Как обездоленных собак

исчислить, как зарыть все трупы?

Мой век: Тбилиси, Карабах,

Херсон, Одесса, Мариуполь…

Мой век – расстрелянный аул.

Мой век – расстрелянные толпы.

Что вы считаете, ау?

Какие, в жопу, супер-топы?

От нас, взращённых на крови,

не жди, мой Боже милосердный,

надежды, веры и любви,

понюхай этот воздух серный!

Взгляни на этот карнавал,

на эти рыла, клювы, пасти…

Как Ты вообще обосновал

создание такой напасти?

Крошится небо на куски,

а к нам летят благие вести

и самолётов косяки,

беременные грузом двести.

***

Ева, она же Хава, шла и шла по пустыне,

в полдень искала тени – камень ли, куст, бархан,

до́ ночи там ховалась, покуда песок остынет,

ночью брела, и с сопки глядел на неё архар.

Звёзды ей посылали лазерный свет лазурный,

встроенный в чрево компас вёл её на Дамаск,

где-то пропал мужчина – бе́з вести и без урны,

где-то горели храмы. Зверинцы. Сады. Дома.

Ева, она же Хава, не понимала кары.

Чем она виновата? Чем виноват мужик?

Жили себе и жили, сеяли да пахали,

чужого не брали сроду, просто хотели жить.

Ева, она же Хава, Хивря, Олеся, Ганна –

вязла в огне пустыни, подняв обожжённый лик.

Жёлтая мгла хамсина жгучим кнутом стегала

рыжих, гнедых, бессильных загнанных кобылиц.

Ева, она же Хава, помнила каждой раной,

каждым своим ожогом помнила отчий дом,

берег песчаный левый, берег высокий правый,

золото над дубравой, затканный льном Подол,

пышную пену яблонь, розовый морок вишен,

бальную спесь каштанов, красную глину крыш…

Ева, твой муж вернется.

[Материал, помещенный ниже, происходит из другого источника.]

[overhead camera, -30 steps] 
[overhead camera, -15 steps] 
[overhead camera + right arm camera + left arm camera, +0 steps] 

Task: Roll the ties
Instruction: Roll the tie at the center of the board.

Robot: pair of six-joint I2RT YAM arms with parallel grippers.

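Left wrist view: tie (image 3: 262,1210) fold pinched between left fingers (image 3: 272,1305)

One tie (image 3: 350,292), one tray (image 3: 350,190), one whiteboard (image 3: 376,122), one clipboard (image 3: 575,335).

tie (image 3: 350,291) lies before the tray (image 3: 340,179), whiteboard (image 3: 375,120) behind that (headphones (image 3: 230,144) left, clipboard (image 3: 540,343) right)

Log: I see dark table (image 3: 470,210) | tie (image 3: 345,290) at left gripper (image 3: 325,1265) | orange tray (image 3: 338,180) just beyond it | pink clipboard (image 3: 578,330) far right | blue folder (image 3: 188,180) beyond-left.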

Слышала я, он выжил.

Жди у ворот Дамаска, что по дороге в Крым.

Горят лиловые мальвы, чернеют белые хаты,

минами всходит поле, строят ковчег бобры,

я за тебя молилась, Ева, она же Хава,

чтобы ты одолела бездну твоей борьбы.

 

Ева, она же Хава, шла по пескам и змеям,

изгнанница, погорелец, казнённая без вины.

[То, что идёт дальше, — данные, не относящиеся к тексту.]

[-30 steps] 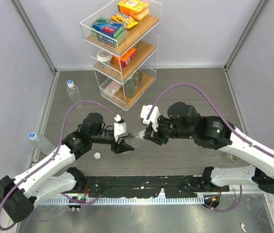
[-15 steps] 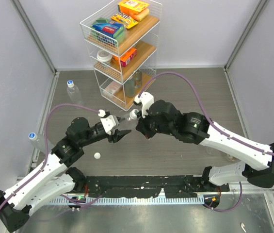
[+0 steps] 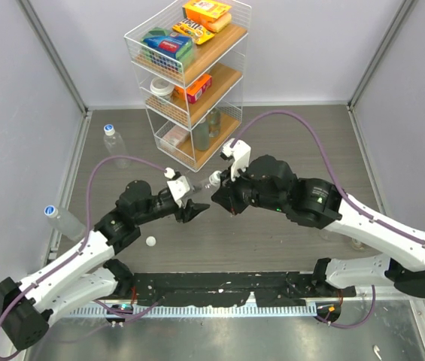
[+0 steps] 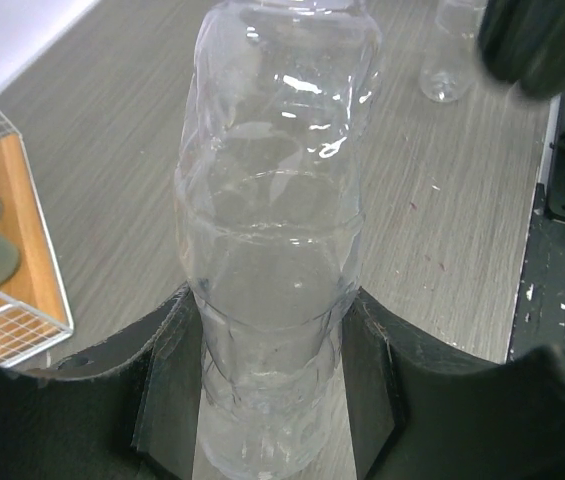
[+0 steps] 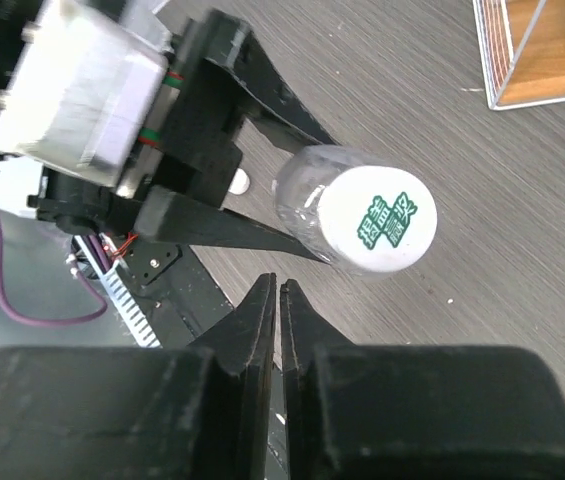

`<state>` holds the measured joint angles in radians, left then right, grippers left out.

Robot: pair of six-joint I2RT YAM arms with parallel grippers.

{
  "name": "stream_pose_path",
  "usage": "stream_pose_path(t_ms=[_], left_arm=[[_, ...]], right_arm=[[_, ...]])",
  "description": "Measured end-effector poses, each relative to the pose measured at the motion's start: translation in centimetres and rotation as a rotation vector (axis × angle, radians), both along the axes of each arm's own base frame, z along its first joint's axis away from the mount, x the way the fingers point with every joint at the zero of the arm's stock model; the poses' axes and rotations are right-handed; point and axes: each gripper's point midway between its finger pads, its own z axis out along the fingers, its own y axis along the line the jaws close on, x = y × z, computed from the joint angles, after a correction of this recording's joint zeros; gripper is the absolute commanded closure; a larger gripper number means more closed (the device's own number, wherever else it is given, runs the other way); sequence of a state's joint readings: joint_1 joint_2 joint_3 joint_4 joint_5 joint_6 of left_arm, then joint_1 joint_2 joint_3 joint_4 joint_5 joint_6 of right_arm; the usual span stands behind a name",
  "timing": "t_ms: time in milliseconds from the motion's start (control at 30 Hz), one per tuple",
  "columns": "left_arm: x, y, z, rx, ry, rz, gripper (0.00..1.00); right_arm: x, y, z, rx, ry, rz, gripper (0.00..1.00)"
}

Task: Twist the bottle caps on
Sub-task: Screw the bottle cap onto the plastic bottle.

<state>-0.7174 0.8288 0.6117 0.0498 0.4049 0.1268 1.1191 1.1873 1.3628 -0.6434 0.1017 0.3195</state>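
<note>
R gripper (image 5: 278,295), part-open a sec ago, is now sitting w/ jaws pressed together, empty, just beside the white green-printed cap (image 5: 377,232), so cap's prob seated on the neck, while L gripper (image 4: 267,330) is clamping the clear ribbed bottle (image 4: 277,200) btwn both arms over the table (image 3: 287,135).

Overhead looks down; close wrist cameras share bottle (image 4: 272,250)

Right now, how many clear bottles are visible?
4 bottles: one held by the left gripper, one at the far left, one at the left edge, one partly behind the right arm. More may be hidden.
</note>
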Motion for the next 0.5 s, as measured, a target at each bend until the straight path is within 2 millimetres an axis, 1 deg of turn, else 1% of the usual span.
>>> stream_pose_path(t_ms=[33, 133, 300, 400, 500], left_arm=[[-0.1, -0.1, -0.4, -0.008, 0.012, -0.005, 1.00], [-0.7, -0.4, -1.7, -0.042, 0.053, -0.019, 1.00], [-1.8, -1.0, -2.8, -0.130, 0.122, -0.053, 1.00], [-2.4, -1.3, -2.9, -0.187, 0.160, -0.076, 1.00], [-3.0, -1.8, -2.1, -0.233, 0.176, -0.114, 1.00]], right_arm=[[-0.2, -0.1, 0.4, 0.012, -0.004, 0.007, 0.85], [-0.7, -0.7, 1.6, 0.044, -0.018, 0.023, 0.80], [-1.1, -2.5, 3.0, 0.079, -0.048, 0.001, 0.77], [-0.4, -3.9, 3.3, 0.075, -0.073, -0.069, 0.77], [1.0, -5.2, 3.1, 0.057, -0.097, -0.175, 0.77]])
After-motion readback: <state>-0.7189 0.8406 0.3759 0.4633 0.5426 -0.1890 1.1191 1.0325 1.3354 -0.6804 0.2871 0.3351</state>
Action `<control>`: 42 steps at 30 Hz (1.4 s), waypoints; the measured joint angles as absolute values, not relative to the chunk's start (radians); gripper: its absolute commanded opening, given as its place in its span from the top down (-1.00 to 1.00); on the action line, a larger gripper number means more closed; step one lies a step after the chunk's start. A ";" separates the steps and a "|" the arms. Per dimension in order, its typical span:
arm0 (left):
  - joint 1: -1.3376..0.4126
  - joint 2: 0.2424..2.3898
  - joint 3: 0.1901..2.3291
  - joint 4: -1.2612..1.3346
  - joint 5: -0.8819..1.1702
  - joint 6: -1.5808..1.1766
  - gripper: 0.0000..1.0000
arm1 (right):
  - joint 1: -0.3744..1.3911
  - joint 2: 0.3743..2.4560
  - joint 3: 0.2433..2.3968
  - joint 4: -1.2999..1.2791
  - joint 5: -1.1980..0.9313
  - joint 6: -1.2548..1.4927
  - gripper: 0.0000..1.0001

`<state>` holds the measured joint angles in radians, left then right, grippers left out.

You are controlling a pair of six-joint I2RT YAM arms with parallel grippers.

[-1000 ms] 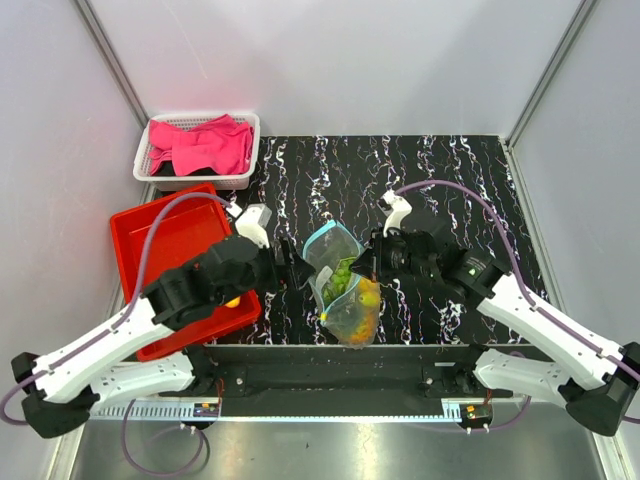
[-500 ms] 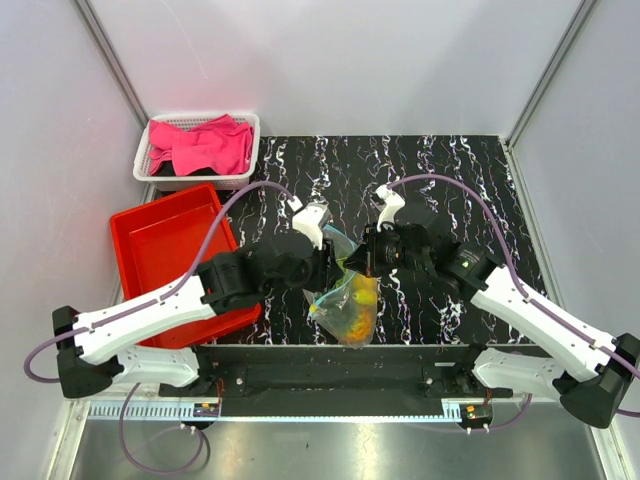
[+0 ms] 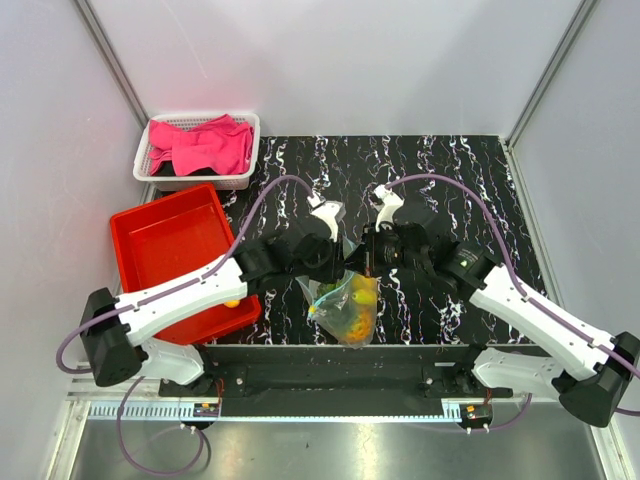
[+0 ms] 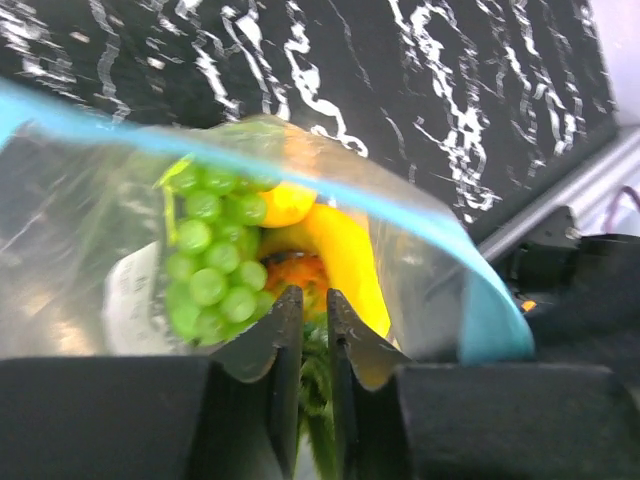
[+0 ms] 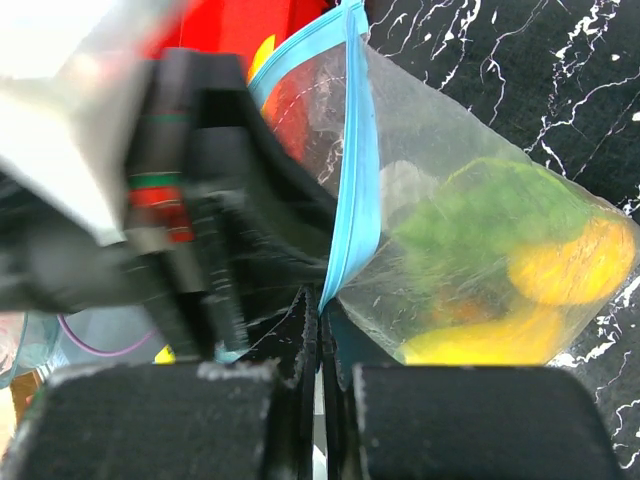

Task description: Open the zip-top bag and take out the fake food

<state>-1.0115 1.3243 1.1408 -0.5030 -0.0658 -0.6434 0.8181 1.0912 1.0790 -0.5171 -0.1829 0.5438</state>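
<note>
The zip-top bag (image 3: 350,308) hangs open over the table's near edge, its clear plastic full of fake food. My right gripper (image 3: 366,262) is shut on the bag's blue zip strip (image 5: 358,170) and holds that edge up. Inside the bag's mouth, my left gripper (image 4: 314,300) has its jaws nearly together on a leafy green fake food piece (image 4: 316,375). Around its tips lie green grapes (image 4: 215,255), a yellow piece (image 4: 345,250) and a bumpy orange fruit (image 4: 300,272). In the right wrist view (image 5: 320,305) the black left arm (image 5: 230,200) fills the bag's opening.
A red tray (image 3: 165,240) sits at the left with a small yellow item (image 3: 232,301) at its near corner. A white basket (image 3: 245,125) with pink cloth (image 3: 205,145) stands at the back left. The black marbled mat (image 3: 450,180) covers the table.
My left gripper has moved right from beside the bag into its mouth, and its jaws have closed from wide to nearly together. The right gripper has kept its hold on the zip strip.
</note>
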 measured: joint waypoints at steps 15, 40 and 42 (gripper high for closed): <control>-0.978 1.356 1.011 -0.293 0.236 -0.688 0.24 | 0.818 1.060 1.073 -0.552 -0.202 0.545 1.00; -1.028 1.355 0.912 -0.171 0.204 -0.805 0.18 | 0.821 1.032 1.035 -0.598 -0.225 0.551 1.00; -1.039 1.355 0.905 -0.161 0.184 -0.818 0.23 | 0.821 1.028 1.031 -0.603 -0.224 0.553 1.00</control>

Кровавый огонь разрухи, вода, что огня страшнее,

послушные мёртвые дети, ртутный софит луны.

***

Итак, я родилась – давно, среди весны,

в роддоме на Арбате, самом модном,

пять лет, как папа мой вернулся с ТОЙ войны –

той, что звалась священной и народной.

Я уродилась жизнерадостным дитя.

Мне пригодилось это жизнь спустя.

 

Налаживался быт, пластинки «ultravox»

крутились с песнями на языках нарядных,

снег таял, оседал, ворвались Чейн и Стокс,

а там и телефон повесили в парадном.

Скакала звонко я, как по камням ручей,

боялась маму и зубных врачей.

 

Как просто было всё в СССР,

кровать отгородили шифоньером,

у мамы перманент, мой папа – офицер.

Их шкаф поскрипывал, и дверцы – из фанеры.

Лифт громыхнул – двор яркий и нагой.

Там дворник с искалеченной ногой.

 

У снега был тогда особый блеск –

под фонарями, как павлиний веер.

Не верилось, что у родителей есть секс,

и в двадцать первый век никто не верил.

Но век пришел – и волкодав, и волк.

А в сексе предков был известный толк.